É necessário ter criatividade e habilidades práticas e, também, habilidade para trabalhar com pessoas. O que as universidades fazem para mudar isso? Dão aulas de empreendedorismo, o que é a mesma coisa do que oferecer um curso de liderança: estúpido. O objetivo deve ser a formação de adultos com autonomia, esse é o papel da educação de qualidade.

Medir isso é impossível.  Mas nós teremos um bom sinal quando os estudantes alcançarem autonomia para nos responder o seguinte: “Não me importo com o que vocês querem que eu faça. Eu vou seguir esse caminho que escolhi”.

VOCÊ S/A - Que tipo de competência essas universidades deixam de desenvolver?

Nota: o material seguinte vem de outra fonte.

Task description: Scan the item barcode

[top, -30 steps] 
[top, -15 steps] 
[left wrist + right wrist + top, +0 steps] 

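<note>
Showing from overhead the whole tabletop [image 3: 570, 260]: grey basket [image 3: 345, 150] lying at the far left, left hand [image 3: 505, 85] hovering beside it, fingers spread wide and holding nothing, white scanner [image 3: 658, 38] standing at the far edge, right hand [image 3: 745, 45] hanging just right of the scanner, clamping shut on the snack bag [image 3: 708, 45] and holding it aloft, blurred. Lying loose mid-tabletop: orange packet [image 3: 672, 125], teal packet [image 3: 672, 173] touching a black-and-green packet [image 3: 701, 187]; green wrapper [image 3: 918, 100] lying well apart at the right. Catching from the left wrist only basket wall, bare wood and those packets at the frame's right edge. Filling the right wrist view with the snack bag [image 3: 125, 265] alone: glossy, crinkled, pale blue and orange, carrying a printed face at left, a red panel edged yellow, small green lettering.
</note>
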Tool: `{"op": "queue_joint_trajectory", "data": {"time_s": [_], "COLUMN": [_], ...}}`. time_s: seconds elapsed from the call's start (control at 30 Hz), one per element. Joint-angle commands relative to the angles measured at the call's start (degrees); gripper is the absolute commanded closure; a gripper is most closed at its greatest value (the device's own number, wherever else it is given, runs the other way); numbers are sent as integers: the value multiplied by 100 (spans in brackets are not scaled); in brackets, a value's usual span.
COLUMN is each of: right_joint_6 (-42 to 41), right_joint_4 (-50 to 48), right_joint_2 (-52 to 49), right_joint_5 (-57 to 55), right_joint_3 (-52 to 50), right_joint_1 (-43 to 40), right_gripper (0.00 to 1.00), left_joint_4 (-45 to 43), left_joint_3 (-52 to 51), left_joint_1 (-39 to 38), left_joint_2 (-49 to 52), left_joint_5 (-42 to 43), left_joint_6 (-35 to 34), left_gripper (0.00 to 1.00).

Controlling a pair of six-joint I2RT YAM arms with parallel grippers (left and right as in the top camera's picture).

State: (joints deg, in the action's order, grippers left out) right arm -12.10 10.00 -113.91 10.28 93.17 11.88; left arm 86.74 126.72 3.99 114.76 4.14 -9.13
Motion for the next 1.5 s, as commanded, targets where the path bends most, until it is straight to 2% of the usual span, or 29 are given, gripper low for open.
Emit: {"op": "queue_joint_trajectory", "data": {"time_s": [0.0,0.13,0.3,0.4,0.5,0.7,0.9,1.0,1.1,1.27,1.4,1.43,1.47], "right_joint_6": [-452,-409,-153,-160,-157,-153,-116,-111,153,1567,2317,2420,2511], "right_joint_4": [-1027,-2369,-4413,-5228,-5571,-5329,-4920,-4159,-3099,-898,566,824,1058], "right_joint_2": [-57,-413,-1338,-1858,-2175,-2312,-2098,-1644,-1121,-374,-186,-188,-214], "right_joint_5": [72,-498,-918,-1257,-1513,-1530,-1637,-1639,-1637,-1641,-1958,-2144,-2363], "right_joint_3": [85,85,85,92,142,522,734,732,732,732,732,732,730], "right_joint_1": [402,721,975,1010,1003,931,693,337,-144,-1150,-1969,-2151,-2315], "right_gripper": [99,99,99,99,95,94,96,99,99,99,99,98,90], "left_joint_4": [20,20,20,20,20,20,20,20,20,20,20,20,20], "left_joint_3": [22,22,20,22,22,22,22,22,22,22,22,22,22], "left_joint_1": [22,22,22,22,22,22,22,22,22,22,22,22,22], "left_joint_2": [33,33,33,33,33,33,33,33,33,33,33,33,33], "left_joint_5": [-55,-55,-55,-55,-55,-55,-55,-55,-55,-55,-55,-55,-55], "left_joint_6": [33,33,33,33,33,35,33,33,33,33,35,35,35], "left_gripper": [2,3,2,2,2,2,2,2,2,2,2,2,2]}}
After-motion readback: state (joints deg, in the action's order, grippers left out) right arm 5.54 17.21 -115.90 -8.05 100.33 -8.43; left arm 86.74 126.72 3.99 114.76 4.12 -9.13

Essas instituições não querem preparar bons alunos, mas transformar estudantes em exemplos de sucesso. Os estudantes não têm chance de refletir sobre os tópicos que estudam, pois estão muito ocupados em cumprir o extenso currículo. Existe uma ironia, pois os alunos das melhores instituições poderiam, em tese, seguir qualquer caminho profissional que lhes in­­­teressasse. No entanto, graças à sua formação superior e às altas expectativas, quase nunca arriscam ou encaram desafios fora dos padrões. 

VOCÊ S/A - No Brasil, as empresas arcam com a educação de profissionais despreparados.  Como isso influencia no desenvolvimento da liderança?

Embora eu não conheça em profundidade o sistema educacional brasileiro, posso dizer que existe um paralelo com o que ocorre nos Estados Unidos.

A educação, assim como ocorreu em tantas outras áreas, está sendo privatizada — não é  o público que está pagando, mas as corporações. E me parece que esse tipo de formação deveria ser oferecido pela sociedade, e não pelas empresas, que direcionam o conhecimento para seus interesses, não são entidades independentes. Noto que não existem oportunidades suficientes na educação para quem está interessado e para quem precisa. 

VOCÊ S/A - O custo da educação demanda esforços financeiros. Então, muitos alunos pensam sobre o retorno do investimento. Isso é um problema?

Há legitimidade em pensar em retorno de investimento. Mas é necessário separar as coisas: retorno de investimento é diferente de salário inicial. No começo, a diferença entre um graduado em engenharia e um em humanas é grande e pesa a favor de quem estuda engenharia. Todavia, essa diferença pode desaparecer em dez anos — pelo menos nos Estados Unidos.

Isso se deve ao fato de que a formação humanística prepara o estudante para uma trajetória mais flexível se comparada à formação técnica. De mais a mais, todas essas instituições que falam sobre liderança precisam entender que isso significa mais do que retorno de investimento. Tem a ver com fazer a diferença, desenvolver com a comunidade o que foi aprendido, ter um propósito maior na vida.